#### Exercise aim
Could you filter the listing for lines with the word "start" and return them?

#### The data
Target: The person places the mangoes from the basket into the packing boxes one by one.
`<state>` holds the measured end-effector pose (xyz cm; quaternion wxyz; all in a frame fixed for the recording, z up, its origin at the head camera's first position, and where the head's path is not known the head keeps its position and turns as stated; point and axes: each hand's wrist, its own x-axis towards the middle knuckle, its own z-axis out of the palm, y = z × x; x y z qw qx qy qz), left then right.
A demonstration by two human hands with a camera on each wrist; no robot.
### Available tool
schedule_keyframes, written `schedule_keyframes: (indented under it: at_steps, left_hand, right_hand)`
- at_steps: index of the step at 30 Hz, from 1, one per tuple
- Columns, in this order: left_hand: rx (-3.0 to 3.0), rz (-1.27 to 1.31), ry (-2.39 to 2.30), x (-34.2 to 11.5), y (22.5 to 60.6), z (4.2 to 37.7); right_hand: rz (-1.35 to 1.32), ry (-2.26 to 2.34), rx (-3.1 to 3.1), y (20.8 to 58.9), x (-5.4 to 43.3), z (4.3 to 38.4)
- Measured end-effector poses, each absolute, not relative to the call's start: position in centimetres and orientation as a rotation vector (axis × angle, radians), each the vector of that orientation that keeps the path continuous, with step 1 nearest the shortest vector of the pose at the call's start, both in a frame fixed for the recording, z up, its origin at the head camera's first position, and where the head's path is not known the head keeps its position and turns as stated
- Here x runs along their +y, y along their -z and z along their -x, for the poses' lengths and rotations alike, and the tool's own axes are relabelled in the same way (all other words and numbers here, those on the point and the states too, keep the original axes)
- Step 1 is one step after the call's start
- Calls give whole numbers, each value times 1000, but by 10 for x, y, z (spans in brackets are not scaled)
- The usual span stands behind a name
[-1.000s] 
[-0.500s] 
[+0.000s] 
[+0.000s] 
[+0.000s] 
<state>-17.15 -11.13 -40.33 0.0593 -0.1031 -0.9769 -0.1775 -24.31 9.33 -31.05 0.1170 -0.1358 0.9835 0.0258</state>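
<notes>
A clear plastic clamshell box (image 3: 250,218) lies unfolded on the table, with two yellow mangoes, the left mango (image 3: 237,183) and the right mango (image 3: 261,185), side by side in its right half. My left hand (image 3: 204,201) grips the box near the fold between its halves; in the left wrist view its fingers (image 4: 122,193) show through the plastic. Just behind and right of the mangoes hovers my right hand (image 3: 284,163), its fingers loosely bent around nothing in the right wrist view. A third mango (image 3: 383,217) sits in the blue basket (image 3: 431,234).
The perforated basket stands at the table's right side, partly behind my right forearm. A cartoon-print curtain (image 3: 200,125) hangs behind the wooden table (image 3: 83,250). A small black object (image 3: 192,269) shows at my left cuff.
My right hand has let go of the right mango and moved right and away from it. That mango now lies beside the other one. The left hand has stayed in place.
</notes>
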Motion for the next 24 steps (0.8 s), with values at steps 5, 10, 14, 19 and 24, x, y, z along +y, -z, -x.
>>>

#### Your solution
- Measured end-effector poses, each absolute, not relative to the call's start: position in centimetres and orientation as a rotation vector (axis × angle, radians), each the vector of that orientation that keeps the path continuous, with step 1 nearest the shortest vector of the pose at the call's start, both in a frame fixed for the recording, z up, its origin at the head camera's first position, and where the head's path is not known the head keeps its position and turns as stated
- Step 1 is one step after the call's start

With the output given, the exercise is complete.